Epics - Fetching all epics from all groups within the group hierarchy. We’re able to use the group_id on the epics table.

In both cases, the number of namespaces was limited to either Groups or Projects. Also, the epics table was considerably smaller in size (about 0.5% of the issues table).

With work items, everything is in one issues table, and we now only distinguish between different work items using the work_item_type_id column. The requirements also changed, as we want to list all work items from groups and projects (both Epics, Issues, or any other work item type).

From our first experiments, we face performance problems where the queries time out for large groups like gitlab-org or gitlab-com.

Root cause of the problem - looking up work items in many namespaces

When looking up all issues within a group, we use a query like the following (authorization checks are removed for improved readability):

WITH namespace_ids AS (
  SELECT id
  FROM namespaces
  WHERE traversal_ids @> ('{9970}')
)
SELECT * from issues WHERE issues.namespace_id IN (
  SELECT id FROM namespace_ids
)
ORDER BY created_at, id LIMIT 100;

For large groups, the number of namespace_ids in the IN-clause can be a few thousand IDs, and the query can time out.

Proposal: Denormalize traversal_ids on issues table

Since the bottleneck is the large IN clause, we’re proposing to denormalize the hierarchy on the issues table. With that, we can directly query all issues within a group hierarchy, instead of providing all namespace_ids to the query. This approach has already shown great results as the vulnerability_reads table performed the same optimization. Notable: The vulnerabilities_reads table has a similar cardinality to the issues table on GitLab.com, but there is a difference in requirements.
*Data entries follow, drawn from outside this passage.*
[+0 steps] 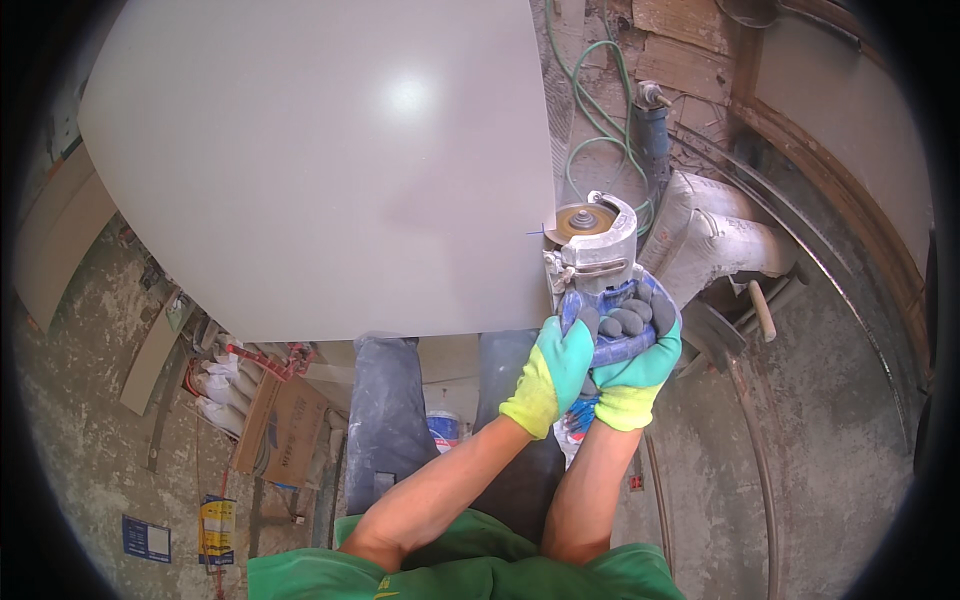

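My left hand (562,362) and my right hand (645,362), in green and yellow gloves with grey fingertips, are both closed around the blue body of a handheld disc cutter (608,252). Its round blade (582,222) faces up, partly ringed by a dusty metal guard. The blade lies at the right edge of a large, glossy pale grey slab (330,180), beside a small blue pen mark (535,232). Whether the blade touches or overlaps the slab I cannot tell. The slab's near edge is by my legs. Parts of the cutter's body are hidden under my gloves.
A green cord (590,90) loops on the floor beyond the cutter, near a blue power tool (652,135). Dusty sacks (735,235) and a wooden-handled tool (762,310) lie at right. A cardboard box (290,430) and a red tool (270,360) stand at left.
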Demonstrator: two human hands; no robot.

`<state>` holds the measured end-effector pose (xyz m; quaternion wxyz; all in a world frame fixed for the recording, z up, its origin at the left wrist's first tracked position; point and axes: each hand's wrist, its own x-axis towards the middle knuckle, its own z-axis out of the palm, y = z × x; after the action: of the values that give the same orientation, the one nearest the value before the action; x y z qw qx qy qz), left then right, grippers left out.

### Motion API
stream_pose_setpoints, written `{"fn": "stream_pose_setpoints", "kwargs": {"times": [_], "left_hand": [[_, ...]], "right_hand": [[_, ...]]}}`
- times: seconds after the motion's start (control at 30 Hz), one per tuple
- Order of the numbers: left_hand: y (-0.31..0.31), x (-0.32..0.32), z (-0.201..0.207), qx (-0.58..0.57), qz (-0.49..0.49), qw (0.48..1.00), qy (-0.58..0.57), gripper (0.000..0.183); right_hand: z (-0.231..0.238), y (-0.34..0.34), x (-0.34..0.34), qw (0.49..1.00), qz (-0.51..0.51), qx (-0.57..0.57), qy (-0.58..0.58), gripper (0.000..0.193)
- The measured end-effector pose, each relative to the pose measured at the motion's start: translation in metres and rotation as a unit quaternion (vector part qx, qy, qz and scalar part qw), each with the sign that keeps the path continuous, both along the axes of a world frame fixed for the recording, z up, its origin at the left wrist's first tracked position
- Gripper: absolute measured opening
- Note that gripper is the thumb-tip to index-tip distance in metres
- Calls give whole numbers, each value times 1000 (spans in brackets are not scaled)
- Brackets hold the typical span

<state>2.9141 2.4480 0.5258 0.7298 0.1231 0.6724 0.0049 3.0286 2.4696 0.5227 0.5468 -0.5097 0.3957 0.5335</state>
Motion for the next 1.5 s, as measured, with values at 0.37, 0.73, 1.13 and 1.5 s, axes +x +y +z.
{"fn": "stream_pose_setpoints", "kwargs": {"times": [0.37,0.73,1.13,1.5], "left_hand": [[14,3,6,-41,24,999,-1,53],[7,6,3,-52,2,999,14,57],[16,9,7,-59,-3,998,25,45],[16,9,5,-76,-26,996,31,47]], "right_hand": [[-5,-2,7,1000,-5,4,27,16],[-7,-4,11,999,-23,0,47,17],[-10,-2,12,998,-22,-19,48,16],[-12,0,12,999,-12,-20,43,16]]}}
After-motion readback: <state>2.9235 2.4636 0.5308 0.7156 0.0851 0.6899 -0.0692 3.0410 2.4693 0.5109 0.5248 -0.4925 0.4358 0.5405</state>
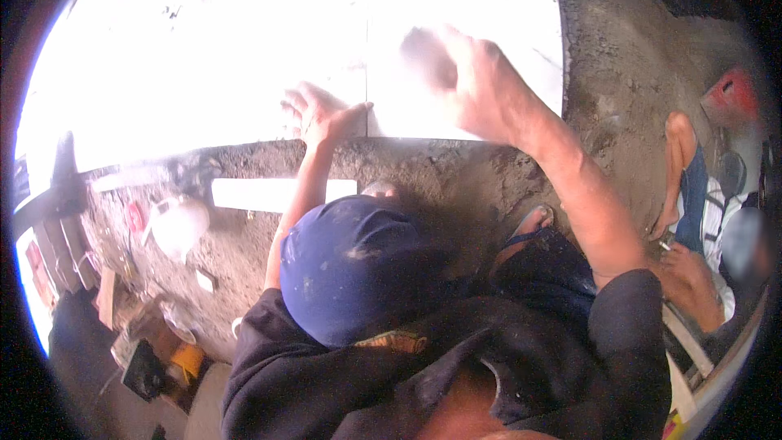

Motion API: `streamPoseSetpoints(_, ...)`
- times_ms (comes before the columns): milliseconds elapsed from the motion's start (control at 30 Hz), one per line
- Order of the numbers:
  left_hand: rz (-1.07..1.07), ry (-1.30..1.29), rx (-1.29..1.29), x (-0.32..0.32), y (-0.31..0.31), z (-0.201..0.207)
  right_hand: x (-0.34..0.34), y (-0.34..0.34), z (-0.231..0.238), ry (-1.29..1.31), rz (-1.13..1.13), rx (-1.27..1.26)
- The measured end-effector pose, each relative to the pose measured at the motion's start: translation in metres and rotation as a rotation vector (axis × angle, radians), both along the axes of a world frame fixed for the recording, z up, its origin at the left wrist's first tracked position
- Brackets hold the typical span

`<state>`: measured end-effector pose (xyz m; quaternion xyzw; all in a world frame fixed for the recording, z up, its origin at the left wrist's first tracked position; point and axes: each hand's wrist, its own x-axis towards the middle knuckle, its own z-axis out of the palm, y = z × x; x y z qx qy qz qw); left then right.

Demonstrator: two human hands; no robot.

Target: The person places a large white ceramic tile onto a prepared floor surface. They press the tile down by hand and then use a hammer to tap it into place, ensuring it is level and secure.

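Observation:
White floor tiles lie in front of me, a left tile [244, 73] and a right tile [521, 41], with a thin dark joint between them. My left hand [316, 112] rests near the front edge of the left tile, fingers spread, thumb reaching to the joint. Over the right tile, my right hand [481, 73] is closed around a dark rounded block [427, 55]. Motion blurs the block, so its kind is unclear, and I cannot tell whether it touches the tile. Glare washes out much of the tile surface.
Rough grey-brown mortar [607, 114] borders the tiles. A white strip [236, 194] and a white plastic container [179, 228] lie at near left, beyond wood scraps [138, 330]. At right sits another person, bare leg [676, 167] showing, near a red object [731, 96].

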<state>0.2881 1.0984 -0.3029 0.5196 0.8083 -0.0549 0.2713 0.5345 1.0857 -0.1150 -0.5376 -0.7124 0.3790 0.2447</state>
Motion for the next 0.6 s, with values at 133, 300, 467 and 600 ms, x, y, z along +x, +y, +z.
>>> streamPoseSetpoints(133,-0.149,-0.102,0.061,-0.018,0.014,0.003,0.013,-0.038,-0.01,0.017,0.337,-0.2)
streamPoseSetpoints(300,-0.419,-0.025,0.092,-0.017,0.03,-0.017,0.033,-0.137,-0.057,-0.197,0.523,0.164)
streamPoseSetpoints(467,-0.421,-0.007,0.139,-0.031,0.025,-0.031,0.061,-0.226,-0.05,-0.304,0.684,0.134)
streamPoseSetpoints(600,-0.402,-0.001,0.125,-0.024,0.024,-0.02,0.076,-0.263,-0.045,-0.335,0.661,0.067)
For example, the sorting options are limited, which we will need to address with more indexes on the issues table.

Setup

To validate the experiment, we copied the issues to the new_issues table and backfilled the traversal_ids column on a replica. The complete setup can be found here to replicate: https://gitlab.com/gitlab-org/plan-stage/product-planning/issue-database-research-benchmarking

Before and after performance

As part of the project above, we’re running a benchmarking setup that compares the performance of running the same set of SQL queries before and after enabling traversal_ids. The full report with all before/after query plans, timings, and buffer usage can be found here:

https://gitlab.com/gitlab-org/plan-stage/product-planning/issue-database-research-benchmarking/-/blob/main/report.md

Indexes

Top-level group index

To support querying work items on large top-level groups and ordering, we’re adding a BTREE index on the root of every traversal_ids. This is required to support all of our sorting options that we offer.
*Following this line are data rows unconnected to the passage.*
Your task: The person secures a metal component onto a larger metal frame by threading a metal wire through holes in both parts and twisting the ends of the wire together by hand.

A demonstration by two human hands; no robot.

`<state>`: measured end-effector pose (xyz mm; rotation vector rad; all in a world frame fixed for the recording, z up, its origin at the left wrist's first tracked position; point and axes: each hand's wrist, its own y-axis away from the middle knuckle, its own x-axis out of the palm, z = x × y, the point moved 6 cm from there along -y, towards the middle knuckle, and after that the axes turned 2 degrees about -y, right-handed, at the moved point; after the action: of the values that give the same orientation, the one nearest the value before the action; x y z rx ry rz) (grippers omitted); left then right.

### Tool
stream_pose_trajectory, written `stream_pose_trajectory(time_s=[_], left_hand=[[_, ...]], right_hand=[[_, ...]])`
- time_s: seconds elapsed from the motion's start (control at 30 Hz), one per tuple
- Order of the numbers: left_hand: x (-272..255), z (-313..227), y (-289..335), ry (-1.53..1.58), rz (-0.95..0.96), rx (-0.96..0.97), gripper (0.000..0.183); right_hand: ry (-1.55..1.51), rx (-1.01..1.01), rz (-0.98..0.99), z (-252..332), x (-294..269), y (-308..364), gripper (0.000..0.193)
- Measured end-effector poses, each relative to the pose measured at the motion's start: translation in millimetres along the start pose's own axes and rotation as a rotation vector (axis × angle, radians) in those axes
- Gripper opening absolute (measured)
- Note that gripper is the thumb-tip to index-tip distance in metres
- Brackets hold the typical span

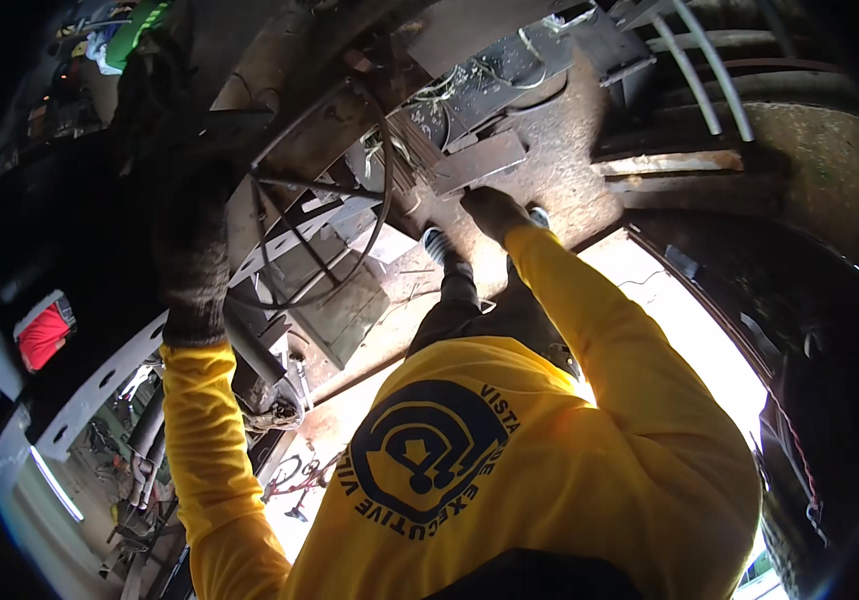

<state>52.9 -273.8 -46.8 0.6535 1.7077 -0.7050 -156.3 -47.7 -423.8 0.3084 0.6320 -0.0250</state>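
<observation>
Head view shows the left hand [190, 262], in a dark knit glove, closed around the rim of a steering wheel [322, 195] at its left side. The wheel stands to the right of that grip, its column running down toward the person. The right hand [495, 212] reaches forward onto a rusty floor plate [560, 170]; whether it grips anything I cannot tell.

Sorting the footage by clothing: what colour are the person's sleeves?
Bright yellow sleeves, clearest in the head view.
</observation>
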Motion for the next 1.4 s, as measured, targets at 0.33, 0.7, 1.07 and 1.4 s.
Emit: stream_pose_trajectory(time_s=[0.33,0.7,1.07,1.4], left_hand=[[-28.3,49.8,56.7,-0.638,0.009,0.24,0.029],[-33.6,12.7,57.1,-1.05,0.064,0.364,0.028],[-30.8,18.2,42.7,-1.127,0.095,0.399,0.028],[0.6,10.8,30.1,-1.167,-0.161,0.403,0.034]], right_hand=[[-0.283,0.611,0.249,-20.9,163.7,-86.7,0.054],[-0.429,0.849,-0.031,-12.4,154.9,-105.2,0.041],[0.036,0.554,0.084,-41.9,178.0,-145.4,0.028],[-0.039,0.178,0.359,-21.3,115.1,-8.4,0.03]])
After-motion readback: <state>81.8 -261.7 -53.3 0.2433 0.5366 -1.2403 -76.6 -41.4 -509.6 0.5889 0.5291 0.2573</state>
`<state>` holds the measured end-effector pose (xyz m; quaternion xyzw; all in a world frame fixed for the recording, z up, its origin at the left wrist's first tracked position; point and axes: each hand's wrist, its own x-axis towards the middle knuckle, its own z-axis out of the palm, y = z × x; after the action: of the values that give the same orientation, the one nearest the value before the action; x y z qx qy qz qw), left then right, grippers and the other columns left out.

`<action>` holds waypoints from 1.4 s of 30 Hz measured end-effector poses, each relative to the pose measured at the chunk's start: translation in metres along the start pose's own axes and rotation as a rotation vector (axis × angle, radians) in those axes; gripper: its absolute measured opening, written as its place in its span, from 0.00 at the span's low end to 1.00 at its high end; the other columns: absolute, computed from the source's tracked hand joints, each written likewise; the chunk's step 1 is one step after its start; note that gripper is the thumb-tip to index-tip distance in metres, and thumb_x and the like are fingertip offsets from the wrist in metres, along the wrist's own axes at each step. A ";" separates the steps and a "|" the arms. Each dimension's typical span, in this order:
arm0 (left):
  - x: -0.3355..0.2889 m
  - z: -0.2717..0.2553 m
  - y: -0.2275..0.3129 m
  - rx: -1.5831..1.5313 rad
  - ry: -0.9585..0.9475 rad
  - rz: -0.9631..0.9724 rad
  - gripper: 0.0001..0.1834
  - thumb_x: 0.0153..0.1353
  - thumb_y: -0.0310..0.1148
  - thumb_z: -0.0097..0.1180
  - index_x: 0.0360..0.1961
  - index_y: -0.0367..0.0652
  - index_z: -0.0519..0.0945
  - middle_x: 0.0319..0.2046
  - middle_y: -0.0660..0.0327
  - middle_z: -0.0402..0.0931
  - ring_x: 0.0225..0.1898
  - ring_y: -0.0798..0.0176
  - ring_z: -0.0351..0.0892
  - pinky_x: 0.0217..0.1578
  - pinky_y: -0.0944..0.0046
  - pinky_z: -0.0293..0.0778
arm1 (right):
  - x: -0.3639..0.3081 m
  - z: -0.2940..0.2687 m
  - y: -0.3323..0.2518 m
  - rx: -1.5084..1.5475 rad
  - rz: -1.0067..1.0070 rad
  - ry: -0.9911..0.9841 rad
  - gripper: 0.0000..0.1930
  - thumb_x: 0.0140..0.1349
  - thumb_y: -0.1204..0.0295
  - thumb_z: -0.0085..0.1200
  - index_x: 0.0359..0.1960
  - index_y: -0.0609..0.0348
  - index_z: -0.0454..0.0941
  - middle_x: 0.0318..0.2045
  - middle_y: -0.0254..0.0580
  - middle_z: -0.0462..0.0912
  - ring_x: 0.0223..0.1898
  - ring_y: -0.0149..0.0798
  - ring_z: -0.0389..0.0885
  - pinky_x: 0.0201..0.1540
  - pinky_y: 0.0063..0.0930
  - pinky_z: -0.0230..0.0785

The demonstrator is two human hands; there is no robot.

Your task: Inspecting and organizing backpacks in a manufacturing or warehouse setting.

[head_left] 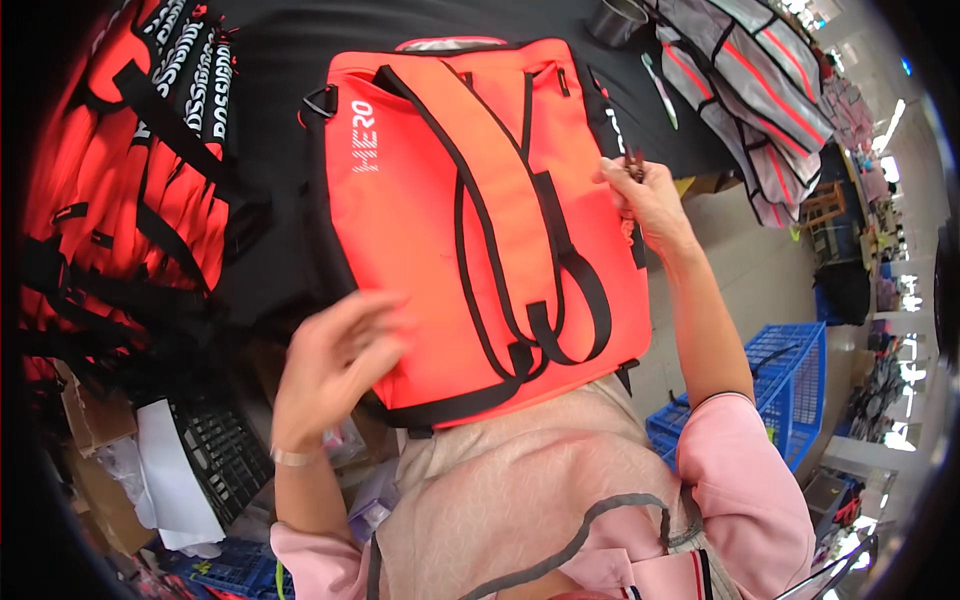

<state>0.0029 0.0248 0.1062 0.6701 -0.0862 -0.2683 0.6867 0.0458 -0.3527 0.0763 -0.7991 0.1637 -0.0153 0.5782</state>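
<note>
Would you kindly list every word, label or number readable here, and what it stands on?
I won't copy the wording, but lettering shows:
White, striped: the red backpack, upper left.
White on black: the red-and-black pile, left.
White, small: the backpack's black right side, too oblique to read.

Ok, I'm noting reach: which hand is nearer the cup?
Right. The right hand is at the right edge of the bag, below the cup in the picture; the left hand is by its lower left side, farther away.

Stacked red goods [110,185], piled grey fabric [735,75] and a blue crate [797,395] show a workshop.
</note>
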 end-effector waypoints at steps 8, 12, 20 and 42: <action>0.118 0.068 -0.041 0.215 0.079 0.131 0.19 0.61 0.42 0.62 0.36 0.32 0.77 0.24 0.69 0.73 0.25 0.73 0.70 0.28 0.67 0.69 | -0.028 0.020 -0.012 0.035 0.072 -0.051 0.17 0.63 0.59 0.59 0.32 0.66 0.80 0.17 0.27 0.73 0.14 0.16 0.58 0.17 0.15 0.48; 0.067 0.051 0.009 -0.416 0.056 0.062 0.21 0.65 0.31 0.55 0.56 0.31 0.70 0.48 0.56 0.77 0.47 0.67 0.80 0.48 0.69 0.76 | -0.028 -0.013 0.016 0.124 0.068 -0.026 0.17 0.63 0.60 0.59 0.33 0.65 0.80 0.18 0.28 0.76 0.15 0.15 0.59 0.18 0.14 0.49; 0.032 0.014 -0.029 1.221 0.338 0.527 0.32 0.57 0.20 0.57 0.64 0.44 0.68 0.53 0.50 0.72 0.45 0.60 0.78 0.41 0.64 0.76 | -0.014 0.027 0.009 -0.073 -0.213 -0.093 0.19 0.62 0.58 0.57 0.33 0.67 0.82 0.22 0.37 0.82 0.22 0.27 0.76 0.29 0.27 0.69; 0.048 0.036 -0.033 1.427 0.038 0.465 0.25 0.53 0.37 0.63 0.54 0.45 0.77 0.58 0.57 0.73 0.57 0.50 0.69 0.58 0.51 0.60 | -0.033 0.013 0.014 -0.303 -0.101 -0.476 0.13 0.53 0.67 0.61 0.29 0.68 0.79 0.20 0.41 0.79 0.24 0.32 0.78 0.29 0.30 0.70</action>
<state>0.0174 -0.0279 0.0656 0.9217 -0.3666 0.0161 0.1260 0.0136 -0.3355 0.0648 -0.8647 -0.0159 0.1685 0.4728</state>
CREATE INDEX idx_issues_on_root_namespace_id_and_state_id_created_at ON issues USING btree ((traversal_ids[1]), state_id, created_at);
CREATE INDEX idx_issues_on_root_namespace_id_and_state_id_updated_at ON issues USING btree ((traversal_ids[1]), state_id, updated_at);
CREATE INDEX idx_issues_on_root_namespace_id_and_closed_at ON issues USING btree ((traversal_ids[1]), closed_at);

These are the proposed indexes, but we might need to add work_item_type_id as part of the index to account for filtering on work item type.

Index on traversal_ids

To optimize querying specific sub-groups, we add a BTREE index on traversal_ids. This is a trade-off to optimize querying for all work items within that sub-group and being forced to sort in memory.

CREATE INDEX idx_issues_on_state_id_traversal_ids ON issues USING btree (state_id, traversal_ids);

This index works best when queried in the following way (in this case for the namespace_id 10510295):

WHERE
    state_id = 1
    AND
        traversal_ids >= '{9970, 10510295}'::bigint[] AND
        traversal_ids < '{9970, 10510296}'::bigint[]
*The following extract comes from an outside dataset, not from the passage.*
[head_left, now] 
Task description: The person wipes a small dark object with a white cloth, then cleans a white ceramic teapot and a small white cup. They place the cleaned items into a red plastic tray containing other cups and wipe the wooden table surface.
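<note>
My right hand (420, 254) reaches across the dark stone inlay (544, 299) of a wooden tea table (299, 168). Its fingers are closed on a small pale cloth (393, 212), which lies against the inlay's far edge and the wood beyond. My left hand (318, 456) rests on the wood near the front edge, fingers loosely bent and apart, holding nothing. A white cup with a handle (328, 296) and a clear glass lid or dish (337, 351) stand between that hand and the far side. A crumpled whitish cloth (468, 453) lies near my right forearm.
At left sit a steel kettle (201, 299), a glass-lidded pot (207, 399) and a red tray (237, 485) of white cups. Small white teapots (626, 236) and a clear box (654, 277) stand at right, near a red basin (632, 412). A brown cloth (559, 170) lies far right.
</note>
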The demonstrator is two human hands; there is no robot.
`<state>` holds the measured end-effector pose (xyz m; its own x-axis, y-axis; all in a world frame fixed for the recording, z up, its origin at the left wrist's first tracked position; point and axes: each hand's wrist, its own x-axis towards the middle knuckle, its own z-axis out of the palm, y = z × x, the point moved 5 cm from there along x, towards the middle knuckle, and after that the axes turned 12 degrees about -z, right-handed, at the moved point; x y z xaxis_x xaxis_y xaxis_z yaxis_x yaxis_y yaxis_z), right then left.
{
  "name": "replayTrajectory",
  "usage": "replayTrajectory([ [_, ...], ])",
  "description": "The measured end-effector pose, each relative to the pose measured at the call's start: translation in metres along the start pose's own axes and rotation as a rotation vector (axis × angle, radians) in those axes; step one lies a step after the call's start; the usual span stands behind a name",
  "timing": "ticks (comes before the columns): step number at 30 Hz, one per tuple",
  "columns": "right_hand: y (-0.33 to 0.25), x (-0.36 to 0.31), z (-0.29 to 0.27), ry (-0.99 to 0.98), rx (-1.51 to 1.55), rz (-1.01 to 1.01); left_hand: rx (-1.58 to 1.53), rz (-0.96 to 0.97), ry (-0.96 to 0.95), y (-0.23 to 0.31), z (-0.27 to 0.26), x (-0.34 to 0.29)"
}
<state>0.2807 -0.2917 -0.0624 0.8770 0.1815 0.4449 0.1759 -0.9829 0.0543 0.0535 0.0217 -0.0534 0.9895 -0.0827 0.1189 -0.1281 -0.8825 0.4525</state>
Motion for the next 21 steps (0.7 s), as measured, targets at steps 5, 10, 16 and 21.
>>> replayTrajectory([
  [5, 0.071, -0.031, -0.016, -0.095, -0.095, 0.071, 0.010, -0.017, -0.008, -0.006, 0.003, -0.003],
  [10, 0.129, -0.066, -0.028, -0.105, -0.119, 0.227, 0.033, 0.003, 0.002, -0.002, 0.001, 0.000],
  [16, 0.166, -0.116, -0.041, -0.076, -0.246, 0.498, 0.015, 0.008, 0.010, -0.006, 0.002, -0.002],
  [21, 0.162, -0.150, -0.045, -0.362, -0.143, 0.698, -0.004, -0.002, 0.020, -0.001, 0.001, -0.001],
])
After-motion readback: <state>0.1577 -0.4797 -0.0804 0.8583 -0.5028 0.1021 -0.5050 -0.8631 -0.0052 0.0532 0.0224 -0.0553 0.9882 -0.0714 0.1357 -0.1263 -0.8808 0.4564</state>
In our tests, we observed that this query still performs better for large subgroups compared to IN queries. This is the reason we decided to use traversal_ids instead of just root_namespace_id. However, if we see any performance issues for larger subgroups, we can create a more specific index for second-level subgroups. For example:

CREATE INDEX idx_issues_on_lvl2_namespace_id_and_state_id_created_at ON issues USING btree ((traversal_ids[2]), state_id, created_at);

Traversal ID Storage

Column storage overhead:

SELECT
    pg_size_pretty(
        (SELECT avg_width FROM pg_stats
         WHERE tablename = 'new_issues' AND attname = 'traversal_ids')::bigint
        * (SELECT reltuples FROM pg_class WHERE relname = 'new_issues')::bigint
    ) AS estimated_column_size;

estimated_column_size
-----------------------------
4055 MB

Index storage

For each sorting index, we can estimate around ~6GB, and for the traversal_ids index, we roughly account for 4GB. Since we need three of the sorting indexes, the total storage size for the indexes will be around ~22GB.

 SELECT
    indexname,
    pg_size_pretty(pg_relation_size(indexname::regclass)) AS index_size
FROM
    pg_indexes
WHERE
    indexname IN ('idx_new_issues_on_root_namespace_id_and_state_id_created_at', 'idx_new_issues_on_state_id_traversal_ids')
ORDER BY
    pg_relation_size(indexname::regclass) DESC;
                          indexname                          | index_size
-------------------------------------------------------------+------------
 idx_new_issues_on_state_id_traversal_ids                    | 6715 MB
 idx_new_issues_on_root_namespace_id_and_state_id_created_at | 4109 MB

Delay of syncing traversal_ids when moving namespaces

When moving issues from one namespace to another, we need to update all of the traversal_ids. This means that there is a timeframe where issues would not show up, as this is done in a background job. Based on the Workers for updating vulnerability_reads, the P95 execution time of these jobs is within an acceptable range (<3 seconds) [0], 1

Table Size Challenge

Before implementing traversal IDs, we must reduce the size of the issues table, as it is already a large table. The idea is similar to the existing vulnerability_reads table, but instead of creating an issues_reads table that has duplicated data, we want to trim down the issues table and remove data that we do not filter or sort on.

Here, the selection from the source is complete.